Действительно ли была та гора? (Пак Вансо) - страница 165

. Раньше я не слышала о таком художнике. Для меня стало откровением, что в нашем магазине портретов работает настоящий художник. Прежде всего мне стало стыдно за мое излишне грубое поведение. Положив альбом мне на стол, Пак Сугын ушел, сказав, что заберет его вечером, когда будет уходить домой. Я не спросила его, зачем он оставил альбом, но в голове мелькнула мысль: «Может, так он протестует против манеры моего поведения и высокомерия?» Я подумала, а не хотел ли он таким способом сказать: «Не только ты умная и способная, здесь и другие люди не хуже тебя».

После этого случая у меня пропала охота вести себя с художниками, как учительница начальной школы ведет себя с отстающими учениками. Хотя нет, тут суть была не в желании, я просто не могла. Как до, так и после Пак Сугын совершенно не выделялся среди других художников. Если присмотреться, его глаза были мягкими, как у спокойного быка, а стиль рисования можно было назвать скорее заурядным, чем выдающимся. Сколько бы я ни ждала, ничто не выдавало его одаренности. Когда говорят «выдающийся художник», это значит, что он чем-то выделяется среди остальных, но Пак Сугын, как ни крути, был самым обычным рисовальщиком. Он говорил тише при любом иностранце, заходившем в магазин, совершенно не умел смешить других, в нем не было ни капли иронии. С одной стороны, он не обладал искусством общения, с другой — не избегал других людей. Когда кто-то предлагал ему пойти пообедать вместе, он выходил следом, но сам никогда никому ничего не предлагал.
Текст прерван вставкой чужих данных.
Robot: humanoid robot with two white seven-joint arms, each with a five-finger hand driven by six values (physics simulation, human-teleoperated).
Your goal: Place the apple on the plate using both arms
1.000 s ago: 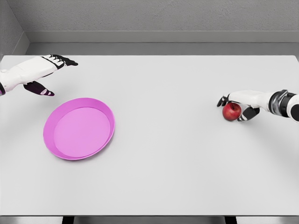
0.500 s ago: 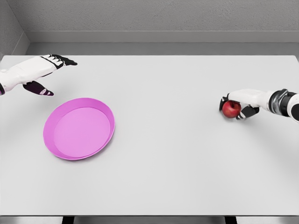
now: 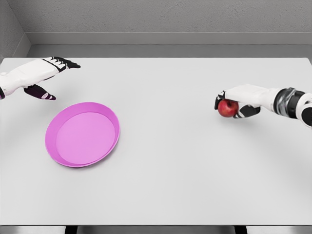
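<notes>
Nearest the front edge of the plain white tabletop [image 3: 165,195], towards its left side, the round magenta plastic plate [image 3: 82,134] lies flat with nothing in it, exactly where it lay a second ago. Further back, near the right edge, the white right hand [image 3: 237,103] is clenched around the small glossy red apple [image 3: 226,108], fingers over the top and thumb beneath. In the last second hand and fruit have risen and travelled inward from the right edge, so the pick-up looks done and the carry towards the plate, or towards a hand-over, has begun. The apple shows dark red with a soft highlight, mostly hidden from above by the fingers. Farthest back, by the left edge, the white left hand [image 3: 36,77] hovers open-fingered, unmoved, holding nothing.
</notes>
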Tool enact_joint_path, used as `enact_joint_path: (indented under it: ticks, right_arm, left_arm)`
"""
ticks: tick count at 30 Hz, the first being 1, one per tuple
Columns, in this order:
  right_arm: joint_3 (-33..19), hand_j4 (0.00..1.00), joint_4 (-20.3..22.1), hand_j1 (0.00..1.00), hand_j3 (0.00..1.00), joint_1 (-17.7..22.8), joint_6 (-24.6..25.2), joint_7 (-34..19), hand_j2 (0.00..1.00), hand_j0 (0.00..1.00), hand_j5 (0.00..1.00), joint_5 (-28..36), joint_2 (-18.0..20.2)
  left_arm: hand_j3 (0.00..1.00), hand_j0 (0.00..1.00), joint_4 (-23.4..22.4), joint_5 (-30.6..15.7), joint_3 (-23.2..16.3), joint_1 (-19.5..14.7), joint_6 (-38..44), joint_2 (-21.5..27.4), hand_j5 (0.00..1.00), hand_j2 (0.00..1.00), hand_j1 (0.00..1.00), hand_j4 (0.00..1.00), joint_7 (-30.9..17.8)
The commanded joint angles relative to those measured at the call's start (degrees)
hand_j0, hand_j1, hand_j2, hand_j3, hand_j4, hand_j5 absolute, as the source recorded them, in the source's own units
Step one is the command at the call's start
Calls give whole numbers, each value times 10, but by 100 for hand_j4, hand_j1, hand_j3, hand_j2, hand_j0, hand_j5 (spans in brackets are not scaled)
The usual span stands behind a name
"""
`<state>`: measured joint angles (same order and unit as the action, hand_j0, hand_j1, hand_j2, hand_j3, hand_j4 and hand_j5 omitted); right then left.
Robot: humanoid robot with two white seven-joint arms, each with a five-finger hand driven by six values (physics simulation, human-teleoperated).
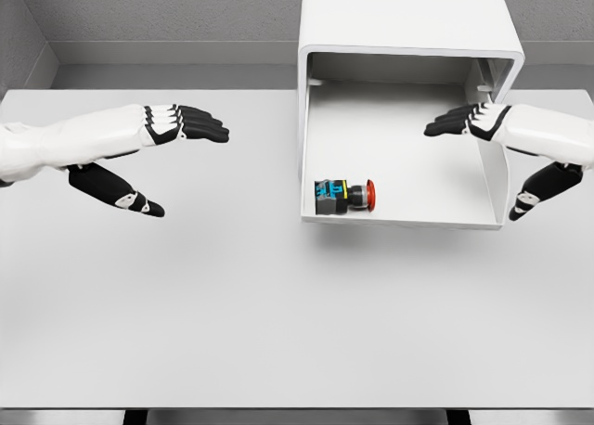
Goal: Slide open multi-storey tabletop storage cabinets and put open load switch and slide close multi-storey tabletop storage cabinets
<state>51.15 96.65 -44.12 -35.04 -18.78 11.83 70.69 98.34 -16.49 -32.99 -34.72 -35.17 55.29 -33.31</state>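
A white tabletop storage cabinet (408,17) stands at the back right with its drawer (399,223) slid out toward me. Inside the drawer, near the front left corner, lies the load switch (344,196), a black and blue body with a red button pointing right. My right hand (464,122) hovers over the drawer's right side, fingers stretched flat toward the left and holding nothing; its thumb (534,195) hangs outside the drawer's right wall. My left hand (190,128) floats over the table left of the drawer, fingers spread, apart from everything.
The white table (232,304) stretches across the view, its front edge at the bottom. A grey wall runs behind the cabinet and along the far left.
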Motion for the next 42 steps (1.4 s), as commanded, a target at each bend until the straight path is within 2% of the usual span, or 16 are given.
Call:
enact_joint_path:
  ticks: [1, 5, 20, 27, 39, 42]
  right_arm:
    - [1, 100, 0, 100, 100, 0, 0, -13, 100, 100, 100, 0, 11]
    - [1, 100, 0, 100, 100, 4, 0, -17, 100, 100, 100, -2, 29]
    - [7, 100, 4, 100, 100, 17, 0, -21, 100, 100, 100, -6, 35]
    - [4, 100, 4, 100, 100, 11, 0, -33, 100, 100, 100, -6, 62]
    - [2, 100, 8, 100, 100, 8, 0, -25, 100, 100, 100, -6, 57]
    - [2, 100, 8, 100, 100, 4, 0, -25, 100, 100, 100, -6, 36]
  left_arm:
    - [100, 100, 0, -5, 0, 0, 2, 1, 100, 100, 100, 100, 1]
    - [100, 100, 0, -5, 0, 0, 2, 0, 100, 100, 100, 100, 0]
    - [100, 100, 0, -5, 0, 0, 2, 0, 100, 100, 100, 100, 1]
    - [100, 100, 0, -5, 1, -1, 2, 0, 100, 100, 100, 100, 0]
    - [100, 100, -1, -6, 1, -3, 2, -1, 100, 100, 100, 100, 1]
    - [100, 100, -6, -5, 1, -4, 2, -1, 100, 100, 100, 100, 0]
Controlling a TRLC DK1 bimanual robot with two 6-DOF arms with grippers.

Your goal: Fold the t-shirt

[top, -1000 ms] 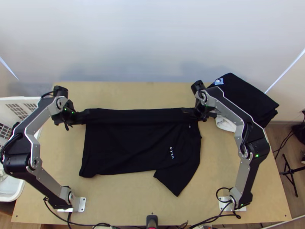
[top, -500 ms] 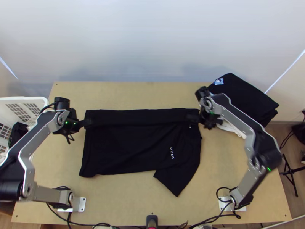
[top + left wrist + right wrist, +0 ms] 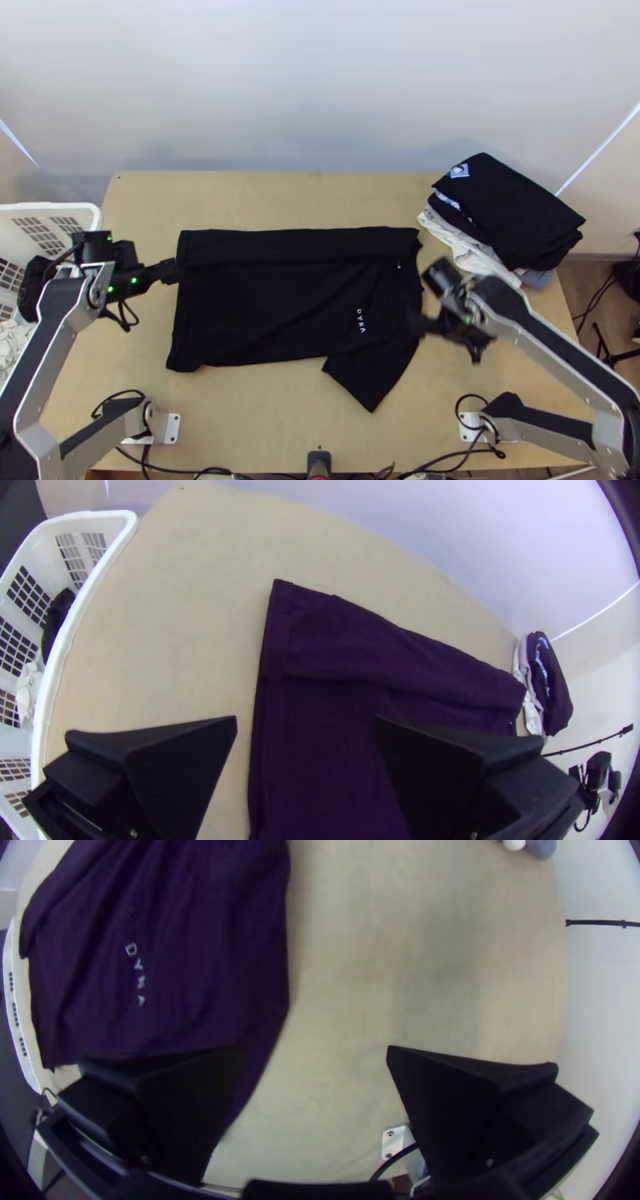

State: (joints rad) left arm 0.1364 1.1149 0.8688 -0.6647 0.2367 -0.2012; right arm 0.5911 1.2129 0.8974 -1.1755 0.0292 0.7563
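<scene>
My left gripper (image 3: 170, 270) is at the black t-shirt's left edge in the top view, and my right gripper (image 3: 418, 323) is at its right edge, by the sleeve side. The t-shirt (image 3: 264, 304) lies flat with its far side folded over in a long strip; one sleeve points toward the near edge. In the left wrist view my left gripper (image 3: 307, 723) is open, with the shirt's hem (image 3: 267, 700) between and below its fingers. In the right wrist view my right gripper (image 3: 313, 1053) is open above the shirt's edge (image 3: 267, 993) and bare wood.
A stack of folded clothes (image 3: 512, 212) lies at the table's far right corner, dark pieces over white and grey ones. At the left stands a white basket (image 3: 60, 210) with cloth inside. Bare wood (image 3: 264, 196) runs beyond the shirt.
Both grippers have come away from the shirt's folded far strip. The left moved a little nearer the table's front, the right farther down along the shirt's right side. The shirt has stayed in place.
</scene>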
Мне очень хотелось считать его особенным. Как и директор Хо, я нуждалась в том, что тешило бы мое самолюбие. После того как меня изгнали из магазина пижам в магазин портретов, меня реже стали называть «студентка Сеульского университета», но незаконченное высшее образование по-прежнему оставалось для меня предметом гордости. Даже такому богатому человеку, как директор Хо, нравилось, что у него работала студентка. Он хотел показать, что если у человека много денег, он может сколько угодно использовать любого, даже студентку Сеульского университета. Хотя мне и было противно, что меня использовали как доказательство власти денег, мне оставалось только терпеть.

Я считала, что учеба в Сеульском университете выделяла меня в РХ, она делала меня уникальной, а это чувство ничем не отличалось от чувства превосходства. Конечно, немалую роль играло то, что я получала большие деньги и понимала, что лишь случайность может привести к потере работы, которой многие завидовали. Из-за растущего во мне чувства гордости я не могла считать равной себе ни одну из работающих в РХ девушек. Мне трудно было вытерпеть, что, сделав прическу, я стала похожа на остальных продавщиц, видимо, я слишком сильно гордилась своей принадлежностью к Сеульскому университету. Я никого не могла считать равной себе, поэтому ни с кем не сближалась. Уборщицы, даже летом нося осеннее вязаное белье, нацепив на себя американские товары, уходили с работы, переваливаясь с ноги на ногу. Продавщицы, одновременно работая на черном рынке и занимаясь проституцией, воровали разнообразные американские товары в таком количестве, чтобы потом не жалеть, даже если их уволят. Разнорабочие, организовав бригады, думали лишь о том, как открыть коробки, залезть в грузовики и, планируя быстро разбогатеть, медленно бродили по территории, а их взгляды бегали, словно маленькие мышки, осматривая все вокруг.